**** Recorded data

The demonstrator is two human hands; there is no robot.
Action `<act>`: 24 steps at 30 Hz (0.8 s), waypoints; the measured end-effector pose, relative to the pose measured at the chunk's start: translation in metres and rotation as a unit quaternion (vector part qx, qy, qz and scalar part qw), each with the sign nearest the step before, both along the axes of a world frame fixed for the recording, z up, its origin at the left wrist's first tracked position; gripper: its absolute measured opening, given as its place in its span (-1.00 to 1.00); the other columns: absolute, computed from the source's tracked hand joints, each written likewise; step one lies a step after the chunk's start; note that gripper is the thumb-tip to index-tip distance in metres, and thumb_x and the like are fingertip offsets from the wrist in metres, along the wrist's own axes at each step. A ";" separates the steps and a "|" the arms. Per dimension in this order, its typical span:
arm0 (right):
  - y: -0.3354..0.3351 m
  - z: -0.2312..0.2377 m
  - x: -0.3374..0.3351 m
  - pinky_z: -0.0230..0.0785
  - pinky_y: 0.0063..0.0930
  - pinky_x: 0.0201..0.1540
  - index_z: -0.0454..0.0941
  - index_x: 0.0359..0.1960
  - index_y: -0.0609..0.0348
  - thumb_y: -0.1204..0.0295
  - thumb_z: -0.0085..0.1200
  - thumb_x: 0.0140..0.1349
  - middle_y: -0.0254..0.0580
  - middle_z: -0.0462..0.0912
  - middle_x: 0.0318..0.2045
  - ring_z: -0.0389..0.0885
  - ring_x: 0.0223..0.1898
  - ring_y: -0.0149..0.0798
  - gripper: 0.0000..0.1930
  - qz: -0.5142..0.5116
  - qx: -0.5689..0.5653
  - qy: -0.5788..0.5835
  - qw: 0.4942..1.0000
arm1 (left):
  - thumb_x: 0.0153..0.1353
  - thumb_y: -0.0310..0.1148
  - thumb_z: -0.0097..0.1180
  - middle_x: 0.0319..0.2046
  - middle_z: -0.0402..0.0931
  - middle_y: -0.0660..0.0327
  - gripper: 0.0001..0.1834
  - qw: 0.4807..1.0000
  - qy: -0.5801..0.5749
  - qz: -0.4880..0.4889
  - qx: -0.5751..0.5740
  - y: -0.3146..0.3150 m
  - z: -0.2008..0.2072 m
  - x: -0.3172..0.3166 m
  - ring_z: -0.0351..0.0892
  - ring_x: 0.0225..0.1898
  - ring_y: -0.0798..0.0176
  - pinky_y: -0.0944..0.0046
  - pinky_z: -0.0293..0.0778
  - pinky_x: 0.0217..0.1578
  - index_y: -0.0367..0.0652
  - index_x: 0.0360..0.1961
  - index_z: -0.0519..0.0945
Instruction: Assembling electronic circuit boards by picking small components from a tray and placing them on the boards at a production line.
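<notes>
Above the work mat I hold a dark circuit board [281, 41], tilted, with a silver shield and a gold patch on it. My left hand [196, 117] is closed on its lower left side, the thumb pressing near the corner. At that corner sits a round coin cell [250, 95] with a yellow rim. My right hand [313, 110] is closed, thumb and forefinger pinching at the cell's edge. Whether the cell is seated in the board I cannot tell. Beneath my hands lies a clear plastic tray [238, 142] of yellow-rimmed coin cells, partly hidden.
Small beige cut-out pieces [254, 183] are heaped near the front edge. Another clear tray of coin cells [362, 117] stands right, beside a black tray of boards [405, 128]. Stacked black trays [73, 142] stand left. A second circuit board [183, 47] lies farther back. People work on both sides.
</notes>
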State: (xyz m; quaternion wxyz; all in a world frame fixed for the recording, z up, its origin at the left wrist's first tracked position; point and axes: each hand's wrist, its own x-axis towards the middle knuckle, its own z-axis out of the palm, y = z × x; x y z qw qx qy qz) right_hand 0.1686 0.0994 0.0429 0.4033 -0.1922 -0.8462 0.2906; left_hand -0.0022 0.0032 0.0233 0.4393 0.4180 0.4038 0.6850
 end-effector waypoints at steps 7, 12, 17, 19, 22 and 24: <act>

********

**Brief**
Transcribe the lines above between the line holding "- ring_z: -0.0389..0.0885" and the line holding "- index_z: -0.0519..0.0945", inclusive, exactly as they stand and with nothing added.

**Exercise result**
  - ring_z: -0.0389..0.0885
  - ring_x: 0.0223..0.1898
  - ring_y: -0.0149..0.0798
  - gripper: 0.0000..0.1930
  - qz: -0.5142..0.5116
  - qx: -0.5689..0.5653
  - qy: -0.5788..0.5835
  - qw: 0.4942..1.0000
arm1 (left):
  - thumb_x: 0.0153..0.1353
  - thumb_y: -0.0310..0.1148
  - thumb_z: -0.0097..0.1180
  - middle_x: 0.0319..0.2046
  - middle_z: -0.0402..0.0931
  - middle_y: -0.0660..0.0327
  - gripper: 0.0001..0.1834
  - qw: 0.4807..1.0000
  - qy: -0.5801..0.5749
  - qz: -0.4880..0.4889
  - qx: -0.5751..0.5740
  - y: -0.3146..0.3150 m
  - z: -0.2008..0.2072 m
  - x: -0.3172..0.3166 m
  - ring_z: -0.0351..0.0892
  - ring_x: 0.0225..0.1898
  - ring_y: -0.0798..0.0176
  - pinky_y: -0.0944..0.0046
  - pinky_z: -0.0293..0.0778
  - pinky_x: 0.0217..0.1578
  - index_y: -0.0367..0.0652
  - index_x: 0.0360..0.1961
  - index_z: -0.0519..0.0945

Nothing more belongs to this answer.